However, to speak of "the Man of the Shroud" is to accept that the image on the cloth is of a real man and is not a painted icon. What is the scientific evidence for this? Verschuuren's study goes into some detail on the different investigations that have played their part in the ongoing Shroud research and their findings. Lay people not versed in the dense technical complexities described here (such as this reviewer) must take it on trust that science, though often inconclusive, debatable and provisional, can still reach certain demonstrable conclusions. It is the `trade secret of anti-authenticism' (with apologies to the late Stephen Jay Gould), that leading anti-authenticists admit that the Shroudman's image is not painted:

Professor Edward Hall (1924–2001), Director of Oxford Radiocarbon Laboratory which was one of the three laboratories which carbon-dated the Shroud to 1260-1390:

"Prof. Hall acknowledged that he had found the Shroud very impressive on viewing it in Turin. Having spent several hours viewing it, including with a hand lens, he felt quite confident that it was not painted. He found no sign of paint responsible for the image. Instead he subscribed to the `hot statue' theory"[4].
Professor Michael Tite, the British Museum's coordinator of the Shroud's radiocarbon dating and Hall's successor at Oxford laboratory:
"Dr.
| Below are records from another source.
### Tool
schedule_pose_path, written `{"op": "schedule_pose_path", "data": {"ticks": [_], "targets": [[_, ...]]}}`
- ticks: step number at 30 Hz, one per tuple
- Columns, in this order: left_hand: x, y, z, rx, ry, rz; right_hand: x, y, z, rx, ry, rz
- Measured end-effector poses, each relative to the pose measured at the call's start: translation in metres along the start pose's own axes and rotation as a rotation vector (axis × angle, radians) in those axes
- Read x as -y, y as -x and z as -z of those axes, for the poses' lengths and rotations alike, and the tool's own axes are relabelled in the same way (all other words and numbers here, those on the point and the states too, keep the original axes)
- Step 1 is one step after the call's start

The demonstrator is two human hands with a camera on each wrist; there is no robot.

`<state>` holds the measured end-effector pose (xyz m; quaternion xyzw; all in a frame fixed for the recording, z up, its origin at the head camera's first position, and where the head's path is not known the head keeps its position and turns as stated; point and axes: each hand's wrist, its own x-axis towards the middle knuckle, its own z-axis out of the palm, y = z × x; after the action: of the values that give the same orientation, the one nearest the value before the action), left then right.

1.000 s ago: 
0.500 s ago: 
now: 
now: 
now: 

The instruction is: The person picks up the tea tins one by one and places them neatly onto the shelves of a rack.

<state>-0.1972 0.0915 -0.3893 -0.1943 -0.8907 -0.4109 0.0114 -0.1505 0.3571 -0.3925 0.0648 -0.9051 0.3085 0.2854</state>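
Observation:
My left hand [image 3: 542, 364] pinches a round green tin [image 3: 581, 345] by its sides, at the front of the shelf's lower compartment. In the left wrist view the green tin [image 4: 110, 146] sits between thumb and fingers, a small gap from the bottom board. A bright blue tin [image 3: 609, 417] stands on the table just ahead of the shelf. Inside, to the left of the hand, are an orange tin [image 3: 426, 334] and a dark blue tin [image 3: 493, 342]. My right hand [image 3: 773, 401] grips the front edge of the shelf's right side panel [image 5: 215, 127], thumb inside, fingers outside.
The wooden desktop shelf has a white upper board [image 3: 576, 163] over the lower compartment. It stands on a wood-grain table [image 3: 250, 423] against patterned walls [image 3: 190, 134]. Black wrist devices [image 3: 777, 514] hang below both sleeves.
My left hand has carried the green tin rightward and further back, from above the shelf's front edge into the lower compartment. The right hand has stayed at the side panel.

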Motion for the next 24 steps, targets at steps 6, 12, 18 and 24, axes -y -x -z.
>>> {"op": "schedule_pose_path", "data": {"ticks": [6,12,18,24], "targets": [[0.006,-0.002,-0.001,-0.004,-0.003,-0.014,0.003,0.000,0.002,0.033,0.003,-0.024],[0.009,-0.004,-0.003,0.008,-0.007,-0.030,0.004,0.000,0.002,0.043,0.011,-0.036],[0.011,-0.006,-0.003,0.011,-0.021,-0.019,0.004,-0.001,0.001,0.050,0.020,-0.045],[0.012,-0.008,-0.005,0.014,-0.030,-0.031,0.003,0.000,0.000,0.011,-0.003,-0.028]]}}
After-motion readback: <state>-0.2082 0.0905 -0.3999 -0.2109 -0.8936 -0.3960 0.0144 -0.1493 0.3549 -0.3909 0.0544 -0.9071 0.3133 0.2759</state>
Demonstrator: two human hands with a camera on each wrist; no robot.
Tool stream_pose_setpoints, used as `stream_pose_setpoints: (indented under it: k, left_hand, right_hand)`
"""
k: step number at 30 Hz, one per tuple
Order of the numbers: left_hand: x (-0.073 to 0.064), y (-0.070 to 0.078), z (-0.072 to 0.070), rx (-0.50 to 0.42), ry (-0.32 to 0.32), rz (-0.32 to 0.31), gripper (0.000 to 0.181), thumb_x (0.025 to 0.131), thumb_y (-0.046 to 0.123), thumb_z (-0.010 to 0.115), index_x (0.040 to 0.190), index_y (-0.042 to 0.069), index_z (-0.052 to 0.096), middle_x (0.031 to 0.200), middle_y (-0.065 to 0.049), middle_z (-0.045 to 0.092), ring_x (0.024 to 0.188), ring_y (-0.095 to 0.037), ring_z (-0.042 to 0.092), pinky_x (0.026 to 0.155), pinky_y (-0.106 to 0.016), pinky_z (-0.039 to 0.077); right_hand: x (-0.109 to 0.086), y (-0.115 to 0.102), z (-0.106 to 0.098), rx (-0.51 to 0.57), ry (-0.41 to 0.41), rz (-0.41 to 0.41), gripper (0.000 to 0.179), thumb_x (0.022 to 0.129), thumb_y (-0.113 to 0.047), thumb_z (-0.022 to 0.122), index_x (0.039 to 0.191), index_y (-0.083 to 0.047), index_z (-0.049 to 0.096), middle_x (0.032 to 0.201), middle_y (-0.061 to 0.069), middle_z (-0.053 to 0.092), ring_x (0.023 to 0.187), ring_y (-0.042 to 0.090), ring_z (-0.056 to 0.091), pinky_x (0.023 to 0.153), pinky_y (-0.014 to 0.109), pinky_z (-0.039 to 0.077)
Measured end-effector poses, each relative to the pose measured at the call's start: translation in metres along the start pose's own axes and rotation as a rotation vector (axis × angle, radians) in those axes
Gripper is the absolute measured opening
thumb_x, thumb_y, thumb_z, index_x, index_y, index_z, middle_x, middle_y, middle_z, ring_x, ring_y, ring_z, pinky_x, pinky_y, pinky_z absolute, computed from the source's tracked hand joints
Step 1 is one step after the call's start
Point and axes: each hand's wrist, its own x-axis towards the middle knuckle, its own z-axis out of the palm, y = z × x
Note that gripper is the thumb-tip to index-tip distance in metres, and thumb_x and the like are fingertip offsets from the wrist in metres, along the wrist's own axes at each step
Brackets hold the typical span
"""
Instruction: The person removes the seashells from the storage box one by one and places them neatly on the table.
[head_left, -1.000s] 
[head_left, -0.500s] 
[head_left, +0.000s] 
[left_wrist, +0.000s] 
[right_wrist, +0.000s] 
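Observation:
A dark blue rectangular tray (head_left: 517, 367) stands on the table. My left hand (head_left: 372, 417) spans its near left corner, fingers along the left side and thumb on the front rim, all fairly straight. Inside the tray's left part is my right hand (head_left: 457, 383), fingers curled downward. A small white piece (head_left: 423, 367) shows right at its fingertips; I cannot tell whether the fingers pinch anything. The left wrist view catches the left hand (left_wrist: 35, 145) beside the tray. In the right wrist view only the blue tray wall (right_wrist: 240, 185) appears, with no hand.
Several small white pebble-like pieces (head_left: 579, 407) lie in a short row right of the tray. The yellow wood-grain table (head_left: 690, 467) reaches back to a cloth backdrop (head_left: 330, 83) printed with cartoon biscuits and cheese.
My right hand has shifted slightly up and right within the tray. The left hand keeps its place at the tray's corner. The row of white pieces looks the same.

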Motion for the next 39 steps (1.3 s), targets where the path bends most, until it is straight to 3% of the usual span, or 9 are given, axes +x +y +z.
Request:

Tite won general respect by his open-minded approach to the Shroud, and acknowledged himself sufficiently impressed by the evidence that although he adhered to the 14th. century date, he did not believe the Shroud to be a painting"[5].
• Arch-sceptic Joe Nickell:
"While we should never underestimate what an unknown, skillful artist might be capable of - and so cannot conclusively rule out freehand painting - we must add that convincing evidence for any painting medium (that is, oil, egg tempera, etc.) on shroud image fibers is lacking ... Even at 40X magnification there are no obvious encrustations and no apparent cementing between threads nor any consistent and confirmed coating of fibers to indicate the presence of a painting medium ... The superficiality of the stain - extending `only 2 or 3 fibers deep into the thread structure' - is another strong argument against painting. A fluid medium (for example, paint, dye, ink) would be expected, by capillary action, to penetrate much farther - to the depth of a full thread, or even to the reverse of the cloth. Finally, tests at several laboratories failed to detect the presence of any foreign organic substance in `body' image areas"[6].
See also next on the absence of brushstrokes on the Shroud image.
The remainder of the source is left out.